De 1979 à 2007, c’était open bar : chaque année lors de la discussion budgétaire, le parlement espagnol déterminait la somme allouée à l’Eglise catholique ponctionnée sur le budget général de l’Etat. En 2007, le premier socialiste José-Luis Zapatero a essayé -très relativement- de limiter le débit du robinet financier alimentant le catholicisme. Désormais, les représentants espagnols du Vatican seront financés via l’impôt sur le revenu, moyennant volontariat du contribuable. Concrètement, lors de sa déclaration fiscale chaque citoyen espagnol peut cocher une case permettant à l’Eglise Catholique d’empocher 0,7% de l’impôt sur le revenu. Une démarche qui permet à l’Eglise d’encaisser 250 millions d’euros à chaque exercice fiscal. Grâce à cette manne, l’Eglise peut se permettre de monter divers projets dont 13 TV, une chaîne de télévision classée à l’extrême-droite, qui reçoit chaque années 20 millions d’euros sortis de la bourse du contribuable.
Dérapages sulfureux
La TNT espagnole, que l’on qualifie souvent de “TNT Party” en référence au très droitier “Tea Party” nord-américain, est réputée pour diffuser des chaines sulfureuses. Au début des années 2010, la chaîne Intereconomia tenait le haut du pavé. Ce canal était entré en résistance contre le gouvernement socialiste de Zapatero en diffusant des campagnes contre le mariage homosexuel, contre l’avortement, en faveur des convictions catholiques et nationalistes. La chaîne ne cachait pas ses sympathies envers le régime du dictateur Franco.

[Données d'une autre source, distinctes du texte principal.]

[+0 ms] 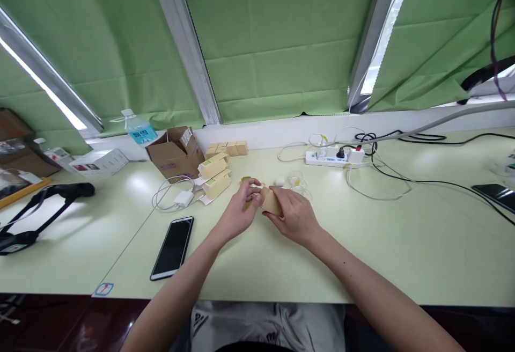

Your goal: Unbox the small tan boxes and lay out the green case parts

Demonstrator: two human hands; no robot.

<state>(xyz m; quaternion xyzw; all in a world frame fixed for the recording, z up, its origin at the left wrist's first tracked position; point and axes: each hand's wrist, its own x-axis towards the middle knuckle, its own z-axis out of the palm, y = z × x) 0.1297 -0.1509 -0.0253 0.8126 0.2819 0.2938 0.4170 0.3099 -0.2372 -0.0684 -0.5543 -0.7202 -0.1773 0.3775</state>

Dans le programme phare El Gato al Agua, tous les soirs, des débatteurs classés à droite ou à l’extrême droite, venaient y commenter l’actualité. Le programme était animé par Antonio Jimenez et se terminait souvent en un bombardement de dérapages. Un des plus marquants fut ce soir de juin 2010 lorsqu’un polémiste se disant falangiste (le parti politique du dictateur Franco) a traité de “salope” la ministre catalane de la santé. La chaîne a été condamnée à 20.000 euros d’amende pour insulte publique. Suite à des difficultés économiques, les stars d’Intereconomia ont quitté la chaîne. Antonio Jimenez a atterri sur la fameuse 13TV pour continuer son show El Gato al Agua désormais sous le nom d’El Cascabel.
Comme tout média sulfureux, 13TV n’arrive pas à se financer avec la publicité. La chaîne est en faillite permanente et continue à émettre grâce à son unique actionnaire : l’épiscopat qui refinance chaque année son média à coups de dizaines de milliers d’euros d’argent public.
Le business médiatique de l’Eglise espagnole
L’opération est sensible, car le financement public de l’Eglise, qui n’est soumis à aucun contrôle, n’est pas censé être investi dans des opérations commerciales à but lucratif. Or, même si elle est déficitaire, en ayant engouffré 91 millions de euros de perte depuis son lancement en 2010, Trece TV est une entreprise commerciale, une société anonyme appartenant à l’épiscopat espagnol, enregistrée sous le nom de Trece TV S.A.
L’épiscopat espagnol possède également une radio droitière, « La Cope« , une station qui elle est rentable. La société Radio Popular S.A dégage chaque année un bénéfice de près de 6 millions d’euros. Comme il n’y a pas de petits profits, l’Eglise n’utilise pas l’argent de sa radio pour renflouer sa tv, mais continue inlassablement à chaque exercice comptable de piocher dans les généreuses dotations publiques.